What is being asked:
In the listing below, pick out lines with "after".

Excerpted data:
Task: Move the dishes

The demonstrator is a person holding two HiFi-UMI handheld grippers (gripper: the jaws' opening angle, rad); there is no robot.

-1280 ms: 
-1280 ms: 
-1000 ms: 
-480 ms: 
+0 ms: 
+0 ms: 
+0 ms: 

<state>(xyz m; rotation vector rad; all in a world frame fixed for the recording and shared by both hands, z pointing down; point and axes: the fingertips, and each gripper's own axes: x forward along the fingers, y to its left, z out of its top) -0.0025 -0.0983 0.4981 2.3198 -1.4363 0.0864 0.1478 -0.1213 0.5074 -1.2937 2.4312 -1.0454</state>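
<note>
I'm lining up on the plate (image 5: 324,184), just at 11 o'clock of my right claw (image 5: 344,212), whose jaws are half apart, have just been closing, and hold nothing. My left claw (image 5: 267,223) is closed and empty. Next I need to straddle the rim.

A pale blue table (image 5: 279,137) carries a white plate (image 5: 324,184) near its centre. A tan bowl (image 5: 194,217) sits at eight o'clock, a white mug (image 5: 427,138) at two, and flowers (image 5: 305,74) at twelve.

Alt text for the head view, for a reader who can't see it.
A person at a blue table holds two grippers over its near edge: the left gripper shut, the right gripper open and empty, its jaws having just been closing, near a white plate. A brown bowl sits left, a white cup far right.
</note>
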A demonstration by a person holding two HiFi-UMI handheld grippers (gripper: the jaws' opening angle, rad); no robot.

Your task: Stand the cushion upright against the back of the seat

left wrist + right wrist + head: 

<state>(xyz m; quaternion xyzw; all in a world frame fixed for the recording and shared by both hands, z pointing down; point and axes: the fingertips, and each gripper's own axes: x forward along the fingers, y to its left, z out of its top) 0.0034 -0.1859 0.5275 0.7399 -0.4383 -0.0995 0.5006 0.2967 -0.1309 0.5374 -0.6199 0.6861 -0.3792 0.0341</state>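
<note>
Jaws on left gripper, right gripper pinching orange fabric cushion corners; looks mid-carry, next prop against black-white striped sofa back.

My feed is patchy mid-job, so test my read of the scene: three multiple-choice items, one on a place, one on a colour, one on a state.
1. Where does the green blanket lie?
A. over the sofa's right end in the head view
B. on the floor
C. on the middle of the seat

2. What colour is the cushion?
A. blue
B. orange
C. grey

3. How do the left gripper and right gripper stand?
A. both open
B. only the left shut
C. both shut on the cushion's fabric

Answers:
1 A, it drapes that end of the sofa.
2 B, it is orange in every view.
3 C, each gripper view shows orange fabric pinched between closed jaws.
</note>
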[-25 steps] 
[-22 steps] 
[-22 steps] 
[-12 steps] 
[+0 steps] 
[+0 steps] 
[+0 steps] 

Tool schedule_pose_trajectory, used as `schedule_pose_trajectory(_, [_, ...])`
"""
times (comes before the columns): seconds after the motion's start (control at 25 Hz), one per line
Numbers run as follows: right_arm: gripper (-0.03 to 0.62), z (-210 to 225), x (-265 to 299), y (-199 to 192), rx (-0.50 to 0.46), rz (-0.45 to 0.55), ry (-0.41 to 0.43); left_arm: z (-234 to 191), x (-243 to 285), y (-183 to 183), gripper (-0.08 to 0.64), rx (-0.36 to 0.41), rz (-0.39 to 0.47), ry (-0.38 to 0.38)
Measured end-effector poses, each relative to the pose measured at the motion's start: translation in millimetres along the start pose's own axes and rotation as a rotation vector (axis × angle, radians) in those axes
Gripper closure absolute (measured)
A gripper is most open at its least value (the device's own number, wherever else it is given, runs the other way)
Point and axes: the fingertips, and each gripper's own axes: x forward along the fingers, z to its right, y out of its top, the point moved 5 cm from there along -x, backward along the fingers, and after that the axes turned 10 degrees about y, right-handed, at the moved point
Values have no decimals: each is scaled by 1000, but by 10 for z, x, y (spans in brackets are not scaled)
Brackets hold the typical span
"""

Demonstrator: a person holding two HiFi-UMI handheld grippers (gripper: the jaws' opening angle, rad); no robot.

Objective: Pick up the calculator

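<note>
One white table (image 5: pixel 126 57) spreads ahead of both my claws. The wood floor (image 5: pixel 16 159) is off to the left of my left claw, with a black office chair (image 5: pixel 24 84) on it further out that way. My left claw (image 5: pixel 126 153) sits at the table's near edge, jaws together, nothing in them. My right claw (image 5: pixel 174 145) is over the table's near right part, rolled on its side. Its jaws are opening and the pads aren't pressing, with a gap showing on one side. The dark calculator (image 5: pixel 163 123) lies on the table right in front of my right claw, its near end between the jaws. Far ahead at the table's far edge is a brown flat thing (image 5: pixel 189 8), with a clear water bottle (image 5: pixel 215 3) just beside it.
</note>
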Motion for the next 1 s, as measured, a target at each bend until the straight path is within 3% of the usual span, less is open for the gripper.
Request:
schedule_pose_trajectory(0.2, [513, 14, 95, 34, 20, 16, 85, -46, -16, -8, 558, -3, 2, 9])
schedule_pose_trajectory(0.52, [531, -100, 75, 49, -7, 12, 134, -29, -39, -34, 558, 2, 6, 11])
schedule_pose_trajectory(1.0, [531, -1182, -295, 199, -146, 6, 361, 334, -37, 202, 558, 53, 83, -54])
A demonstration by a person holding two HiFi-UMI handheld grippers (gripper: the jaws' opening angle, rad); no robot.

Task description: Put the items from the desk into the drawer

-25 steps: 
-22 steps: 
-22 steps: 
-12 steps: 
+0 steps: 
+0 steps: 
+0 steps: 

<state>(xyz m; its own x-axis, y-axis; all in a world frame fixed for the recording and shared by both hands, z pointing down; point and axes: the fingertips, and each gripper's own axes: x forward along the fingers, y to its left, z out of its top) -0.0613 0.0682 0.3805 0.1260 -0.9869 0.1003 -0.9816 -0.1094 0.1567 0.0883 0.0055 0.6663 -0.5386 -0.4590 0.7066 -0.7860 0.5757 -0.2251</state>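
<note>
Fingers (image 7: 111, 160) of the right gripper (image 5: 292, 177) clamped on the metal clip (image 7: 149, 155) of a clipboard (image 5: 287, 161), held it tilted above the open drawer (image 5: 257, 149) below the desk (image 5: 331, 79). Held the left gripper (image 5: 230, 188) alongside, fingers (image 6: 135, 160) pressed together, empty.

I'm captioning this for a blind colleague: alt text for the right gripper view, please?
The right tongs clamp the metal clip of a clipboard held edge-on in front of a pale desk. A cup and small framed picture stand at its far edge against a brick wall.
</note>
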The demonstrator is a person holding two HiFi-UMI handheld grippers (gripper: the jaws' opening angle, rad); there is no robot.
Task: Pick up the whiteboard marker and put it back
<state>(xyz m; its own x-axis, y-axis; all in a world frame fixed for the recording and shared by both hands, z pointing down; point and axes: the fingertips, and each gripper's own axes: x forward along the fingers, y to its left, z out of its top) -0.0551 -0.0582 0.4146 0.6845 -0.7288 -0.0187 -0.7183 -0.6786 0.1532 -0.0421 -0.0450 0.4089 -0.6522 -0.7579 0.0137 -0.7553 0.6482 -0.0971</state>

Task output:
times (comes before the columns): seconds after the motion's start (control at 25 Hz), one per line
Point and axes: the fingertips, and each gripper's own axes: x forward along the fingers, z to its right, y out of its top, the point moved 5 cm from there along -x, backward along the fingers, and after that the axes turned 10 degrees about y, right-handed, at the moved point

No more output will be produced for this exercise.